- What is needed:
The task here is to set down every line of the listing exactly.
/---
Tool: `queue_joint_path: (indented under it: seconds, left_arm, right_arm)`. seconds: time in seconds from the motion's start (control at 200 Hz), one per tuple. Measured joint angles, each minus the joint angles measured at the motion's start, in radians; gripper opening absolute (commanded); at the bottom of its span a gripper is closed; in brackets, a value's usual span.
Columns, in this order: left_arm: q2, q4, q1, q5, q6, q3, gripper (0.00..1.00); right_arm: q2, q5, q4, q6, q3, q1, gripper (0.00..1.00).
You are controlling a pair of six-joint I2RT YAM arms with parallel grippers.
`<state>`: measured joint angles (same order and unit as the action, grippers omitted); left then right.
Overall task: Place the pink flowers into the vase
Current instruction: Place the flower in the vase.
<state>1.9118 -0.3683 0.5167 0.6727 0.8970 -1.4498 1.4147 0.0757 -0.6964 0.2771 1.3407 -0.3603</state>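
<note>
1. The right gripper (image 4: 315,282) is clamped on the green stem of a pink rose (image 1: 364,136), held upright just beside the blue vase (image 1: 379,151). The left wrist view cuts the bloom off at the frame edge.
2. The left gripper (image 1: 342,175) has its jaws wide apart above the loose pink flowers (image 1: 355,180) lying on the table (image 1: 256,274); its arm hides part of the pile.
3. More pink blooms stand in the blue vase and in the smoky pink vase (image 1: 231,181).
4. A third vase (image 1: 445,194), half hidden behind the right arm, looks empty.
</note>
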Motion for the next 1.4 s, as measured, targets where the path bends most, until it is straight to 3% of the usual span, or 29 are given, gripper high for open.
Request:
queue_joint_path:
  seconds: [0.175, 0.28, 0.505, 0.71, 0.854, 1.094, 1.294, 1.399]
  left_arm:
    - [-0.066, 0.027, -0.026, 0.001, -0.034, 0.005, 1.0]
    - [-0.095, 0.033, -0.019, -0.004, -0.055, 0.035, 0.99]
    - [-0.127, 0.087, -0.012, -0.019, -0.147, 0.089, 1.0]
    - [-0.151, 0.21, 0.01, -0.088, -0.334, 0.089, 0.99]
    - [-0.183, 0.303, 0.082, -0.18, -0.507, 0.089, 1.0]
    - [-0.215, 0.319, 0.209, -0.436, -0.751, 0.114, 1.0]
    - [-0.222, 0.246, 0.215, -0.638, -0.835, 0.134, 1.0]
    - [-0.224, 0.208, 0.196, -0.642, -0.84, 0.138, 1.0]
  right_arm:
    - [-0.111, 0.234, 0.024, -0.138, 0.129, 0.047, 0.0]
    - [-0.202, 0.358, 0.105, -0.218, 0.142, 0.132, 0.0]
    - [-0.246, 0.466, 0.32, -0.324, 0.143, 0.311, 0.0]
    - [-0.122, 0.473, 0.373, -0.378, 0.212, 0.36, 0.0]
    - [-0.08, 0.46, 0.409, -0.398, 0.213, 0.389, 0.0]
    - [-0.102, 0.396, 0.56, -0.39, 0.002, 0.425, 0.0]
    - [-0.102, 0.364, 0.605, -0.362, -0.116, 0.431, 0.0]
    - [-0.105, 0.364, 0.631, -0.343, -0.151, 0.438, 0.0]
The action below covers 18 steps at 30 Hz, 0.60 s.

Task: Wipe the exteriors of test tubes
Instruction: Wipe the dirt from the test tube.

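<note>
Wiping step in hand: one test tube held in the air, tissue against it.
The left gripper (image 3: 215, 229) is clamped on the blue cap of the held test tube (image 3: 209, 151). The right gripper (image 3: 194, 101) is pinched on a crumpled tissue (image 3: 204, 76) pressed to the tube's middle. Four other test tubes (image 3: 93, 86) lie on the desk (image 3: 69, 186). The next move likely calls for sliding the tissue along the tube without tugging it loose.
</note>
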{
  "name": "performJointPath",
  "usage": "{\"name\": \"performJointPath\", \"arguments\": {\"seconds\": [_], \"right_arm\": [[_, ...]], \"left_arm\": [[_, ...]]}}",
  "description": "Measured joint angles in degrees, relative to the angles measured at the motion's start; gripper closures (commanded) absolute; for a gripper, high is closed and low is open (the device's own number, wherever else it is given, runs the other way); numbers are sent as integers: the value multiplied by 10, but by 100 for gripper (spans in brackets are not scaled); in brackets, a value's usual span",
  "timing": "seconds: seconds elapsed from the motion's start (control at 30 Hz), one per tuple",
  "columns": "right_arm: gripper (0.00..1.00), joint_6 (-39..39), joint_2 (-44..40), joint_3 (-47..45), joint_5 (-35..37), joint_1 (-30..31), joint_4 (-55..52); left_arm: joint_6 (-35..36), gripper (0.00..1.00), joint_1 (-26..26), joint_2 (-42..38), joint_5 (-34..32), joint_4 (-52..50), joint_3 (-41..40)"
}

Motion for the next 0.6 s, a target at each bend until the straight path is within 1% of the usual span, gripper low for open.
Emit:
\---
- Solution:
Tool: `queue_joint_path: (indented under it: seconds, left_arm, right_arm)`. seconds: time in seconds from the motion's start (control at 200 Hz), one per tuple. Measured joint angles, each minus the joint angles measured at the motion's start, in radians; gripper opening absolute (commanded); at the bottom of its span a gripper is closed; in brackets, a value's usual span.
Columns, in this order: left_arm: q2, q4, q1, q5, q6, q3, gripper (0.00..1.00); right_arm: q2, q5, q4, q6, q3, q1, gripper (0.00..1.00).
You are controlling a pair of six-joint I2RT YAM arms with parallel grippers.
`<state>`: measured joint angles (same order and unit as the action, grippers omitted); left then right.
Overall task: Place the pink flowers into the vase
Current instruction: Place the flower in the vase.
<state>1.9118 -0.3683 0.5167 0.6727 0.8970 -1.4498 1.4147 0.0757 -0.6964 0.2771 1.3407 -0.3603</state>
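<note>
1. The right gripper (image 4: 315,282) is clamped on the green stem of a pink rose (image 1: 364,136), held upright just beside the blue vase (image 1: 379,151). The left wrist view cuts the bloom off at the frame edge.
2. The left gripper (image 1: 342,175) has its jaws wide apart above the loose pink flowers (image 1: 355,180) lying on the table (image 1: 256,274); its arm hides part of the pile.
3. More pink blooms stand in the blue vase and in the smoky pink vase (image 1: 231,181).
4. A third vase (image 1: 445,194), half hidden behind the right arm, looks empty.
</note>
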Motion for the next 1.4 s, as measured, targets where the path bends most, until it is straight to 3% of the usual span, or 29 are given, gripper high for open.
Request:
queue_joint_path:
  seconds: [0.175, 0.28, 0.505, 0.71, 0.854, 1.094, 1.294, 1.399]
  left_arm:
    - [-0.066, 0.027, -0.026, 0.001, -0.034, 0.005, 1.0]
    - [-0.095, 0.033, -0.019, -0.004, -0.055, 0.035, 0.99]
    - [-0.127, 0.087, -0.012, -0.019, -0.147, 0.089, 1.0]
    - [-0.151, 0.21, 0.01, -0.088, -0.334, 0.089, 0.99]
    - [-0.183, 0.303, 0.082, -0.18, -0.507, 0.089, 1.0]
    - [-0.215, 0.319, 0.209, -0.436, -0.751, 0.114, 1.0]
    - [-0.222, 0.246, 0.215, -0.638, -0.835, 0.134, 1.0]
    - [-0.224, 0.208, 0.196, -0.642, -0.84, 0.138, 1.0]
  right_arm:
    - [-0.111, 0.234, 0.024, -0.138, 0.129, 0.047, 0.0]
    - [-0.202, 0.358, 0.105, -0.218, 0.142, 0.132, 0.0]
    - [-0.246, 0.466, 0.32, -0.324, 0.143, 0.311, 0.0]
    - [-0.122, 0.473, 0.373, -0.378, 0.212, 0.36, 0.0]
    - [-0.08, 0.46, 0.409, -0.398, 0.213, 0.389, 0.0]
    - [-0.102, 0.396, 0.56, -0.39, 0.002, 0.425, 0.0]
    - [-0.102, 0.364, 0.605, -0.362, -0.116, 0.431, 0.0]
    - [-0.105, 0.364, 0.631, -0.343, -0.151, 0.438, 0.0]
The action below covers 18 steps at 30 Hz, 0.60 s.

Task: Wipe the exteriors of test tubes
Instruction: Wipe the dirt from the test tube.

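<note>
Wiping step in hand: one test tube held in the air, tissue against it.
The left gripper (image 3: 215, 229) is clamped on the blue cap of the held test tube (image 3: 209, 151). The right gripper (image 3: 194, 101) is pinched on a crumpled tissue (image 3: 204, 76) pressed to the tube's middle. Four other test tubes (image 3: 93, 86) lie on the desk (image 3: 69, 186). The next move likely calls for sliding the tissue along the tube without tugging it loose.
</note>
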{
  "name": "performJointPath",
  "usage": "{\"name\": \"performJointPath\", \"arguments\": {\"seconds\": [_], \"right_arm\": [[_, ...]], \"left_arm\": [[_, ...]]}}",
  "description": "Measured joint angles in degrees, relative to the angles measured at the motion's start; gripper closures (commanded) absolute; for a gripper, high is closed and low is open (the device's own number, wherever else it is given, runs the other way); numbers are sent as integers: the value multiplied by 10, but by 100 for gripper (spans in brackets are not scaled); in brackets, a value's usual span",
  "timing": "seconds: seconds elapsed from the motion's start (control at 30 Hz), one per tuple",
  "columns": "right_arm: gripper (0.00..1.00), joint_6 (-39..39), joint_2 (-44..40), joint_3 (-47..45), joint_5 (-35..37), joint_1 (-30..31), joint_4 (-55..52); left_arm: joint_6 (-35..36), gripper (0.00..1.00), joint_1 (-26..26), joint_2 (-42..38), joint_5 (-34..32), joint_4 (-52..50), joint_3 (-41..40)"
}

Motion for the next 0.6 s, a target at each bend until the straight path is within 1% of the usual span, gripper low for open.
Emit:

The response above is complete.